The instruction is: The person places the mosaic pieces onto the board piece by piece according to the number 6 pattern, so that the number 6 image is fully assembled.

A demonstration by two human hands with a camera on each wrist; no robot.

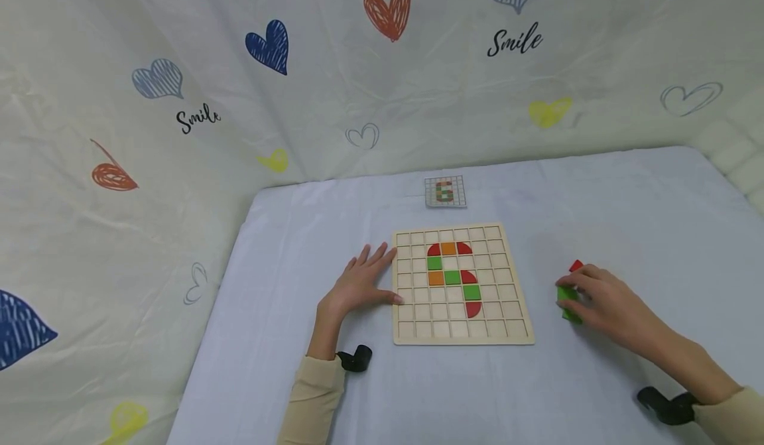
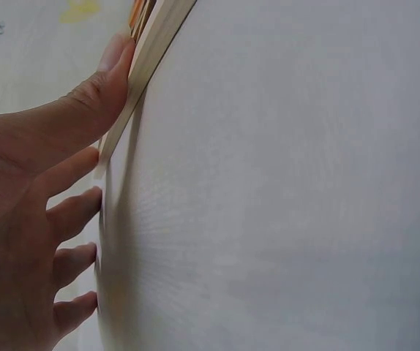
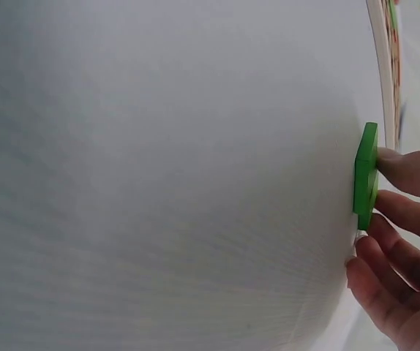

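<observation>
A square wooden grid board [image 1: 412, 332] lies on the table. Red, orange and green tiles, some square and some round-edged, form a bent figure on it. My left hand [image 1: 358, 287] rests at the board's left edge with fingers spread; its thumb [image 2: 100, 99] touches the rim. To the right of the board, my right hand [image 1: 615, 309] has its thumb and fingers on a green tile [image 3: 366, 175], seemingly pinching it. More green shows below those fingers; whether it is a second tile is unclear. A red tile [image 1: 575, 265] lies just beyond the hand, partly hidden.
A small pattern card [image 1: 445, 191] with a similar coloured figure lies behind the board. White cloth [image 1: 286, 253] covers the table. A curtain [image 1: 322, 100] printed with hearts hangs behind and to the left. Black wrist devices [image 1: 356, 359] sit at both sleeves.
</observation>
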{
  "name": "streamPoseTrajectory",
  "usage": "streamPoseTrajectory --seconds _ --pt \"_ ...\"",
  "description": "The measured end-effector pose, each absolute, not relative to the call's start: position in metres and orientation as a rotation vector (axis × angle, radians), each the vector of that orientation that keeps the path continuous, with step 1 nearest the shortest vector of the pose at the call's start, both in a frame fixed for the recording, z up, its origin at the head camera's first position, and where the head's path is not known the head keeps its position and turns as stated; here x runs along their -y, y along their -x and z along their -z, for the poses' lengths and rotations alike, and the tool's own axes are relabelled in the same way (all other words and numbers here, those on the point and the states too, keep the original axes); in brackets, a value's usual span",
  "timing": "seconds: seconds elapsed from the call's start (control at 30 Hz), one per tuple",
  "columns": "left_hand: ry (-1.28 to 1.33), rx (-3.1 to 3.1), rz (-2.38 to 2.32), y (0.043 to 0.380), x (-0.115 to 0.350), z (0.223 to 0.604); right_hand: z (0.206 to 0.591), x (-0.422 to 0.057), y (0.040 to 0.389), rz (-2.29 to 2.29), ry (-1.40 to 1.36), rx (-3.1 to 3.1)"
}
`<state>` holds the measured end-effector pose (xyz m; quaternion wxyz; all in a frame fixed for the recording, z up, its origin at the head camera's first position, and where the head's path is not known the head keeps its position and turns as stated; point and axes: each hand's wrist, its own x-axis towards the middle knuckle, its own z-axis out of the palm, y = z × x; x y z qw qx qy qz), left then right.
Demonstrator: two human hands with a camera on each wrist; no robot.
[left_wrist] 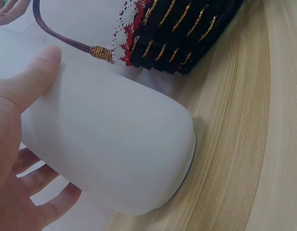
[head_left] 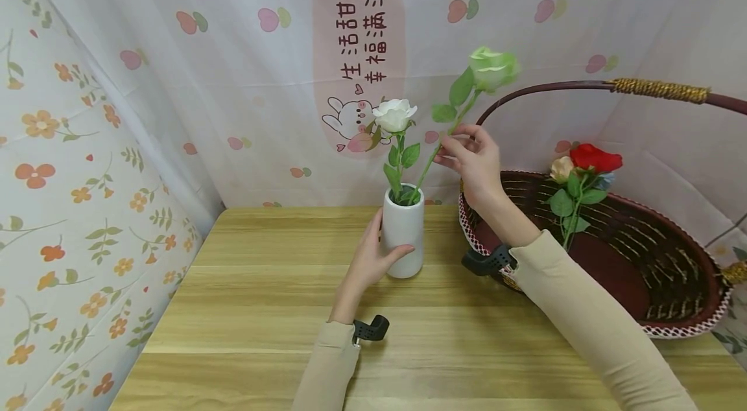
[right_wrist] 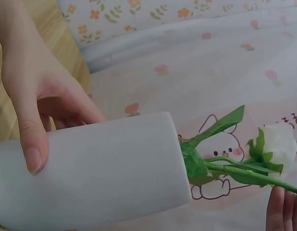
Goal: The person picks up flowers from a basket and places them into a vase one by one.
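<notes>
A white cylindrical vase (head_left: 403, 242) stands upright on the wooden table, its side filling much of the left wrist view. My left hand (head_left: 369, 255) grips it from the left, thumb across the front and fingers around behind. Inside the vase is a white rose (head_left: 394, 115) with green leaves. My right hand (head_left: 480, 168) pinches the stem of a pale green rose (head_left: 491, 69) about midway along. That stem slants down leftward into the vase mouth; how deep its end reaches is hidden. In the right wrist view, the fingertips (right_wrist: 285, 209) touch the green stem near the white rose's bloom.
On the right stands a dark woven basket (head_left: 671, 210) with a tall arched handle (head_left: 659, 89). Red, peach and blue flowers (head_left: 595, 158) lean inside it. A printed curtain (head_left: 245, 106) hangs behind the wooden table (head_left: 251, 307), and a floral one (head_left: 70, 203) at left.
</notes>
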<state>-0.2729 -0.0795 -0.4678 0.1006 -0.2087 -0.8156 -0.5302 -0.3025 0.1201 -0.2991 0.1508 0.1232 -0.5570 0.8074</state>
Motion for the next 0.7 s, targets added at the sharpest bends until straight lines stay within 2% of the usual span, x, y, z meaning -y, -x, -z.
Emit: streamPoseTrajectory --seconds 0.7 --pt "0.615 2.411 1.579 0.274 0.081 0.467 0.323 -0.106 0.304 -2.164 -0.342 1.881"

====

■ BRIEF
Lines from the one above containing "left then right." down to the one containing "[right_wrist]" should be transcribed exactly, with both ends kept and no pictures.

■ ANSWER AREA
`<state>` holds the measured end-effector pose (xyz m; quaternion wxyz; all in a frame fixed for the recording, z up, its origin at the head camera's first position, and where the head's path is not known the head keeps its position and turns as stated; point and axes: each hand's wrist, its own x-axis towards the middle knuckle, its own z-axis out of the palm, y = z × x; x y z qw qx qy qz), left then right.
Demonstrator: two human hands with a camera on each wrist; no robot.
[left_wrist] 
[head_left] 
[right_wrist] 

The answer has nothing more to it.